Para comprobar este efecto, los investigadores midieron
cuántas bacterias crecían antes y después de 48 horas de cultivo. Así
compararon si el crecimiento era mayor con la cáscara, con inulina o con
glucosa. Además calcularon un “puntaje de actividad prebiótica”, que es una
fórmula que muestra qué tan bien crecen las bacterias buenas en comparación con
las malas(E. coli). Cuanto más alto sea ese puntaje, mejor será el
efecto de ese alimento sobre la microbiota intestinal.
Así mismo, al fermentar estas fibras las bacterias producen
ácidos como el ácido láctico, el acético y el propiónico, que ayudan a mantener
sano el intestino, fortalecen las defensas y combaten la inflamación. Son como
productos naturales de limpieza interna, producidos por nuestra propia
microbiota cuando le damos lo que necesitan.

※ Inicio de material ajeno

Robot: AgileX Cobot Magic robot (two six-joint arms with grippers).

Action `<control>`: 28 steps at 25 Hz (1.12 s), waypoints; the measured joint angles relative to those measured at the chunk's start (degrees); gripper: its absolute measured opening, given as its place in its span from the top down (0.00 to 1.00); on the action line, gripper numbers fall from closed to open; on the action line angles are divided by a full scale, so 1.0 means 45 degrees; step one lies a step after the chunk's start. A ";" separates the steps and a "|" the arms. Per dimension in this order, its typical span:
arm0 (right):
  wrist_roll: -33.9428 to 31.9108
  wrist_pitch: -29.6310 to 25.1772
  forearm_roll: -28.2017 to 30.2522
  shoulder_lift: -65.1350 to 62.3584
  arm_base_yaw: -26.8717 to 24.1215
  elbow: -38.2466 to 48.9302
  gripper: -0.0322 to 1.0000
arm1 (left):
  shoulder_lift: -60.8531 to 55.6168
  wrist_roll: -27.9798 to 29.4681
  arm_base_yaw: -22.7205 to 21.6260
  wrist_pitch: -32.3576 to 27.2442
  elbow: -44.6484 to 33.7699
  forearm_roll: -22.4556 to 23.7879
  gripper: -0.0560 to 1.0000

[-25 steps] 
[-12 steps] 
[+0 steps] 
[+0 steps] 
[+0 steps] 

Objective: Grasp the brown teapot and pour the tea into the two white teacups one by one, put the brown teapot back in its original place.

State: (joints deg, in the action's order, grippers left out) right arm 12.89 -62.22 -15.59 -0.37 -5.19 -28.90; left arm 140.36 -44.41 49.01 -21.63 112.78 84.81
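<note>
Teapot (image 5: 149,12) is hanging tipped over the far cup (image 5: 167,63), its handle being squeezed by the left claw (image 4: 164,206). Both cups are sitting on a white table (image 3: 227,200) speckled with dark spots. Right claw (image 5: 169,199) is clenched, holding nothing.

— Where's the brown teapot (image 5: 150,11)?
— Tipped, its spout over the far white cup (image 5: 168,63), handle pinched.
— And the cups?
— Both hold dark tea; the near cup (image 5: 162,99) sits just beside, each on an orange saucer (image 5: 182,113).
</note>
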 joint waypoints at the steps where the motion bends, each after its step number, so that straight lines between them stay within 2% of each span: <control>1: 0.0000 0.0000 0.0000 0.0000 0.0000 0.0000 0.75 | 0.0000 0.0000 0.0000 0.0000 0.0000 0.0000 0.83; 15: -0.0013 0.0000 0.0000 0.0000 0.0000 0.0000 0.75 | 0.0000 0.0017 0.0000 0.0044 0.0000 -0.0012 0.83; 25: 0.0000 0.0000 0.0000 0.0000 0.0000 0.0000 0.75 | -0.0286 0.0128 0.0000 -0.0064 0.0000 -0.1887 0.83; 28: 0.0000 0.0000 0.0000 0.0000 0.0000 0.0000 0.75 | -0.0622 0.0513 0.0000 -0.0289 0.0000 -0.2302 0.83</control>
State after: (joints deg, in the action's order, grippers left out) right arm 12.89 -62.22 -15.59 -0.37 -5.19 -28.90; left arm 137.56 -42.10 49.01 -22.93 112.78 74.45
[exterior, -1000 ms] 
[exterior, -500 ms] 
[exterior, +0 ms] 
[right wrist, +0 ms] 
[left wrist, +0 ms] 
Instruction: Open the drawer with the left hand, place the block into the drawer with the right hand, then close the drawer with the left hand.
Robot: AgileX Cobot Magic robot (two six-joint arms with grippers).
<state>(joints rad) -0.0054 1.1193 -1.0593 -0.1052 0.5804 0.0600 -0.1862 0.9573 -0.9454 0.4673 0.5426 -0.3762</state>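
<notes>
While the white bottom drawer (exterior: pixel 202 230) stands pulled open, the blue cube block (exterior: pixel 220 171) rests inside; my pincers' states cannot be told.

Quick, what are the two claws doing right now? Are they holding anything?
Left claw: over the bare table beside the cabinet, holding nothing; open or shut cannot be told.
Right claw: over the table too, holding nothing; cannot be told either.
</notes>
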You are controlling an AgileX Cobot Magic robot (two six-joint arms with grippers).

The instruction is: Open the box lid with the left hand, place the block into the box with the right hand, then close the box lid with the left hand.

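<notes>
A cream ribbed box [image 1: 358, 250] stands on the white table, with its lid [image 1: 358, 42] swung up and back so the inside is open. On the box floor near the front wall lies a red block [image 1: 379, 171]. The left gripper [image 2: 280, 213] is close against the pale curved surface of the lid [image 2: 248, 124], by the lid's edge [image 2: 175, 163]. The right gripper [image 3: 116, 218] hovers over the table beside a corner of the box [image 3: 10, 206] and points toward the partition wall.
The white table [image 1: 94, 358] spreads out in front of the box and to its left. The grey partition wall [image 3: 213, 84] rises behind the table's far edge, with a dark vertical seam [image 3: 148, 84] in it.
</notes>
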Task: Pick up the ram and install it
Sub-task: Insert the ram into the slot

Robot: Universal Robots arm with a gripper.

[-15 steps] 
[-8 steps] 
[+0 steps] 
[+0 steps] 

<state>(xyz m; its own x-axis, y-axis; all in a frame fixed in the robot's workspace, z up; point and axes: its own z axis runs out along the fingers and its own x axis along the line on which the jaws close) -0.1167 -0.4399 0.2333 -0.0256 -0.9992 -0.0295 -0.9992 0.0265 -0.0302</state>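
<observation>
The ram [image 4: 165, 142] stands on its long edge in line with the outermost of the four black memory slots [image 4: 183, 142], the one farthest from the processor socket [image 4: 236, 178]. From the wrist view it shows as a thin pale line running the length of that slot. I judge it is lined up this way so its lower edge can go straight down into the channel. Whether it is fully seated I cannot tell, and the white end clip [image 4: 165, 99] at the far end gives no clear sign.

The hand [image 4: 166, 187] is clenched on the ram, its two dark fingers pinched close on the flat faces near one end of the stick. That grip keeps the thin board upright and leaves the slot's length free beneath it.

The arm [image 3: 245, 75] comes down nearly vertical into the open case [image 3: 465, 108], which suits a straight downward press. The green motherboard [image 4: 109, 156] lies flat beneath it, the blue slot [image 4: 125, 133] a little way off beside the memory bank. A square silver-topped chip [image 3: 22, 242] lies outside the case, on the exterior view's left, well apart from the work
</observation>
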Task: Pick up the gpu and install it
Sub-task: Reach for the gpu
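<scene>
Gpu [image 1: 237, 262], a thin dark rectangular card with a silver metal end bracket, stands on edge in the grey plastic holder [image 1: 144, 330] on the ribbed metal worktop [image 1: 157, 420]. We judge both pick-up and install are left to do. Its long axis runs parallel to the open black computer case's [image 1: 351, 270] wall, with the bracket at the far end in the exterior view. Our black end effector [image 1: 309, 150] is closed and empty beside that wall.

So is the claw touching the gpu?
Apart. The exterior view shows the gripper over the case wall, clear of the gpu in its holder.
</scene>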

Pero eso no es todo, la investigadora fue más allá de
simplemente observar. Usó herramientas estadísticas para encontrar la fórmula
ideal, es decir cuánta cáscara usar, cuánto tiempo incubar y a qué temperatura.
Determinó que con 6,41 gramos por litro de cáscara, a 39,9 °C durante 82
horas, el crecimiento de L. plantarum era óptimo. Esto es
crucial si algún día se quiere llevar esta idea a una escala mayor, como
producir suplementos o alimentos funcionales.
También intentó extraer un componente específico de la
cáscara: la hemicelulosa, una fibra muy prometedora. Aunque la cantidad que
logró recuperar fue baja, el medio preparado con ella también ayudó a crecer a
otra bacteria buena: B. lactis, lo que sugiere que hay más de
un camino para aprovechar la cáscara, y que vale la pena seguir investigando.